# VIP 211 color issues



## avidday (Jan 20, 2008)

Long time lurker, first time poster.

Anyway, I have two HDTVs hooked up to two VIP 211 receivers (plus two 311's to two sdtvs). The problem I'm having is that the color on both sometimes shows stripes, such as in a deep reddish orange I'll get stripes of blue and in light blues I'll get stripes of red. 

The two TV's are by different manufacturers and no amount of calibration fixes it. 

Anyone have an idea what is causing this to happen? It only seems to have started in about the last 3-4 months. Did a system update cause it?

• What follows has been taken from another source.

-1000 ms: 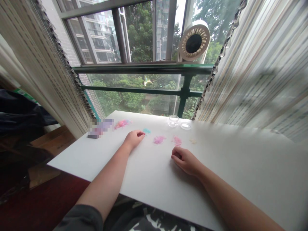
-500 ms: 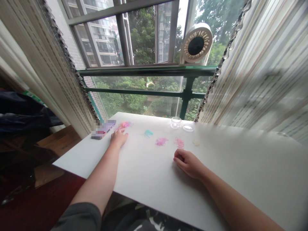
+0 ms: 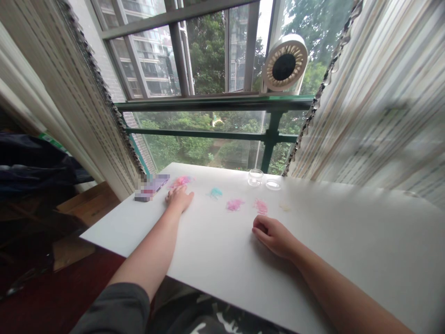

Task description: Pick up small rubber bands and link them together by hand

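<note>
On the white table, my left hand reaches out palm down, fingers extended and thumb apart. Its fingertips are at the near edge of a mixed pile of thin pink, orange and purple strands that look like small elastic bands. To the right lie a turquoise pile, a purple pile, a pink pile and a faint yellowish pile. My right hand rests on its side just in front of the pink pile, fingers curled in, with nothing visible in it.
A clear round jar stands at the back of the table, with a clear lid beside it. Left of my left hand lies a phone-like flat object, partly blurred. A white fan is by the window, between curtains.
My left hand has shifted slightly to the right along the near side of the mixed pile. My right hand keeps its curled pose in the same place.
</note>
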A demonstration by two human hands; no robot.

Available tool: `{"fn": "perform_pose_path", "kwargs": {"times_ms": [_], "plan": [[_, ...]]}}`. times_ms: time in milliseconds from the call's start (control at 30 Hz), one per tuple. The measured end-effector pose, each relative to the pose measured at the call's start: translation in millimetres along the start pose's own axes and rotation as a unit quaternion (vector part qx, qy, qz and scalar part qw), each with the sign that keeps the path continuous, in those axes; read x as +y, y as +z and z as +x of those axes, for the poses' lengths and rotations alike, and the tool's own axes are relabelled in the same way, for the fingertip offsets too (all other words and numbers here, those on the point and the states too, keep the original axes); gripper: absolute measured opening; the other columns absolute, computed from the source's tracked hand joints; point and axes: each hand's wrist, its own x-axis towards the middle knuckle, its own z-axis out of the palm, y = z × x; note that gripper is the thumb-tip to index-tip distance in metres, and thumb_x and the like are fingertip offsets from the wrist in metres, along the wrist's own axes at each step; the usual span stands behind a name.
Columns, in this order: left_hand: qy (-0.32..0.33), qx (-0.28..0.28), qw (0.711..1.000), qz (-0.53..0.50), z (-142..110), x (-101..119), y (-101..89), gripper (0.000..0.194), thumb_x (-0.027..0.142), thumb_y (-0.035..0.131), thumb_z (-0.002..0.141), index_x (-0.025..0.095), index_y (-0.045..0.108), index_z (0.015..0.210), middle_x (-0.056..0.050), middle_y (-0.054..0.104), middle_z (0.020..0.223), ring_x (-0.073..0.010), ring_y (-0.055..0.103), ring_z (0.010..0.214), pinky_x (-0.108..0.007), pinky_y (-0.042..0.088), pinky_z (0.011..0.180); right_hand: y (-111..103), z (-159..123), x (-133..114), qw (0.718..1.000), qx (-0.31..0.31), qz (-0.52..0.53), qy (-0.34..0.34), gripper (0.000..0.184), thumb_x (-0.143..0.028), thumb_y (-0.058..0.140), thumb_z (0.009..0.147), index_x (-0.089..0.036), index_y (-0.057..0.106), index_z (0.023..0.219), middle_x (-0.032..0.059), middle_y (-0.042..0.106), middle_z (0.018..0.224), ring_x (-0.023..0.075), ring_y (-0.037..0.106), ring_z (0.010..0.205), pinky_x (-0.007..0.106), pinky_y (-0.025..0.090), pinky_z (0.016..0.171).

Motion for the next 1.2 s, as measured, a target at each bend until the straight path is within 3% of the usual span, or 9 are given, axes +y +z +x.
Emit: {"fn": "perform_pose_path", "kwargs": {"times_ms": [300,600,767,1200], "plan": [[-0.003,0.014,1.000,-0.011,2,-5,0.7,0.050,0.044,0.050,0.074,0.024,0.053,0.119,-0.008,0.045,0.132,-0.0338,0.038,0.120,-0.046,0.034,0.095,-1,-1,-1,1.000,0.000,0.007,-0.001,0.011,-0.025,0.046,0.079,-0.018,0.046,0.071,-0.0044,0.045,0.056,0.0095,0.038,0.052,0.022,0.028,0.050],[0.028,0.044,0.999,-0.004,7,-14,0.8,0.046,0.038,0.048,0.076,0.016,0.054,0.116,-0.010,0.054,0.122,-0.0250,0.047,0.114,-0.033,0.032,0.100,-1,-1,0,1.000,0.002,0.001,0.001,0.011,-0.025,0.047,0.078,-0.018,0.047,0.070,-0.0043,0.045,0.056,0.0099,0.039,0.052,0.022,0.029,0.051],[0.036,0.054,0.998,0.004,5,-11,1.0,0.050,0.041,0.048,0.075,0.015,0.053,0.118,-0.011,0.048,0.129,-0.0268,0.043,0.118,-0.035,0.031,0.101,-1,0,-1,1.000,0.000,0.004,0.001,0.010,-0.024,0.046,0.078,-0.018,0.047,0.070,-0.0041,0.045,0.056,0.0099,0.039,0.052,0.022,0.029,0.051],[-0.005,0.001,1.000,0.002,0,-5,-3.2,0.054,0.048,0.048,0.073,0.021,0.054,0.119,-0.007,0.047,0.130,-0.0332,0.043,0.115,-0.042,0.037,0.096,-1,-1,-2,1.000,0.002,-0.003,0.001,0.010,-0.025,0.047,0.078,-0.019,0.047,0.070,-0.0043,0.045,0.056,0.0098,0.039,0.052,0.022,0.028,0.051]]}}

Also, in about a week I should be eligible for "Dish Me Up" again and I'm getting two DVR's. Does anyone have this problem with them?


----------



## rey_1178 (Dec 12, 2007)

what definition are your hdtvs? 720p 1080i, etc. and what do you have your 211's set at?


----------



## avidday (Jan 20, 2008)

rey_1178 said:


> what definition are your hdtvs? 720p 1080i, etc. and what do you have your 211's set at?


Living room TV: 42" Sharp LCD 1080p, 211 set to 1080i, HDMI 
Bedroom TV: Norcent 37" 1368x768, 211 set to 720p, component

So, it happens on both despite different resolution settings, different connections, and different color/calibrations on the TV's. I really notice it in the spinning logo on the lower left corner of the Today show on NBC. Certain orange parts turn a pale blue for no reason. This is usually how I try to monkey with the TV settings to fix it, but none of the settings fixes it. I also have to note that this happens in upconverted SDTV channels and I haven't seen it on the HD channels, the Wii, or the XBOX 360 at all.

Also, this happens even if I set the boxes to 480i and let the TVs upscale it.


----------



## avidday (Jan 20, 2008)

As an update, one of my 211's picture started stuttering like a bad webcam while the sound played normally. HD Channels were unaffected. I changed the settings from 720p to 480i and the picture played normally. I changed it back to 720p and now everything is fine. I haven't noticed the color issue on that box since then.


----------



## skippytym99 (Apr 14, 2008)

avidday said:


> As an update, one of my 211's picture started stuttering like a bad webcam while the sound played normally. HD Channels were unaffected. I changed the settings from 720p to 480i and the picture played normally. I changed it back to 720p and now everything is fine. I haven't noticed the color issue on that box since then.


what soft ware version do you have?


----------